Romania's relations with the European Union are very tight, since some 70% of the country's trade balance is taken up by it which might be the ticket to an important crisis effect. Ministry experts declared that after 8 or 9 years of constant economic growth Romania will face an important challenge and the fiscal economy will play an important role.

Ghizdeanu showed that the first effects of the crisis were visible in Romania as well, especially in the production sector. He pointed out that in the last couple of months, local automobile productions had serious problems and so did those in the wood and electronic appliances industries.

However, foreign direct investments will continue to cover an important sector on the market. In 2008 alone some 2.5 billion euro were reinvested and for 2009, the ministry expects to have at least 2 billion euro in foreign direct investments coming as re-investments. Ghizdeanu declared that unemployment rates will not skyrocket, but it will most probably grow from 6.3% to 6.5%.

Contrary to this, Labor ministry Mariana Campeanu declared that some 17,000 Romanians could be made redundant by the end of the year due to the crisis.

In the same vein, Evenimentul Zilei reads about Romanians abroad who might consider coming back home while others would rather be unemployed abroad that in Romania. The economic crunch that hit Europe in the last months also affected Romanian immigrants working the construction sector in Spain or Italy.

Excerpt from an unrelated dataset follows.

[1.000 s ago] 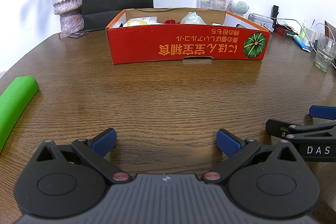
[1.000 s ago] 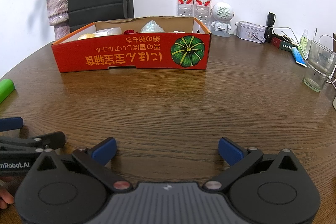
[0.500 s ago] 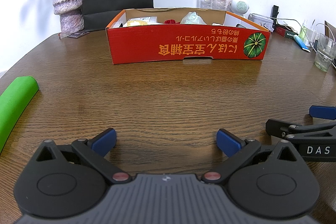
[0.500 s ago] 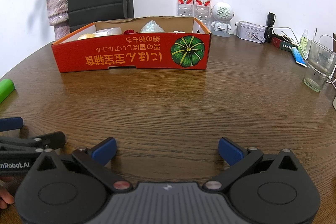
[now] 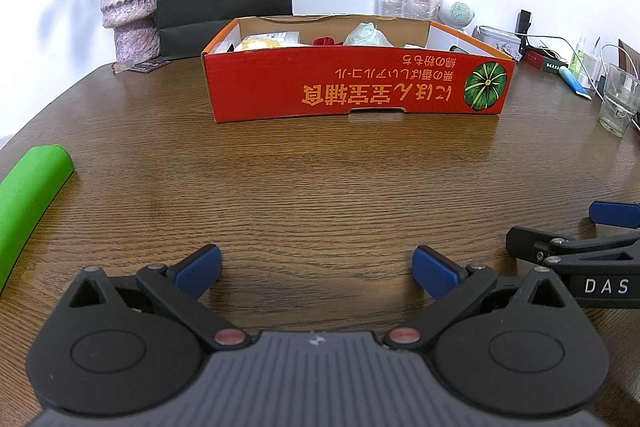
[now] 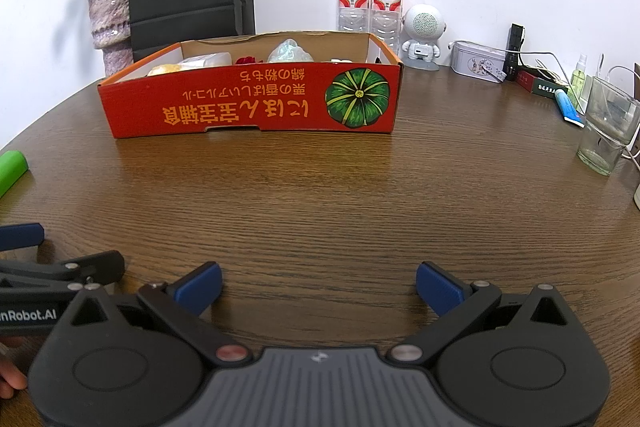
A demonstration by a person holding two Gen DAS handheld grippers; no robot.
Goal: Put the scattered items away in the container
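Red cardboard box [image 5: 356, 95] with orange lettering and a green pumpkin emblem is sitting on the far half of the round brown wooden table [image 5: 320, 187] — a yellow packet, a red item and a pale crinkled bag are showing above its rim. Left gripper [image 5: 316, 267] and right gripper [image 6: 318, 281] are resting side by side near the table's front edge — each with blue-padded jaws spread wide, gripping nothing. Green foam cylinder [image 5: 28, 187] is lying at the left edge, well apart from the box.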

Dozens of people were fired and had to sell their houses or give them up while others who are still employed consider the worse case scenarios. Romanians in Madrid refuse to return home, because unemployment rates are higher abroad than back home. Moreover, in Spain, Romanians who have social insurances can take professional re-qualification classes and find other jobs.

Romania's Ambassador to Spain, Maria Ligor declared that, officially, there are over 750,000 registered Romanians in the country. However, estimates show that there are some 100,000 unemployed while only 25,000 have legal paperworks.

However, Romanians in Italy would rather return home: some 40% of the 65,000 Romanians in Turin declared that they plan to return home for good. The main reasons are low salaries and high prices.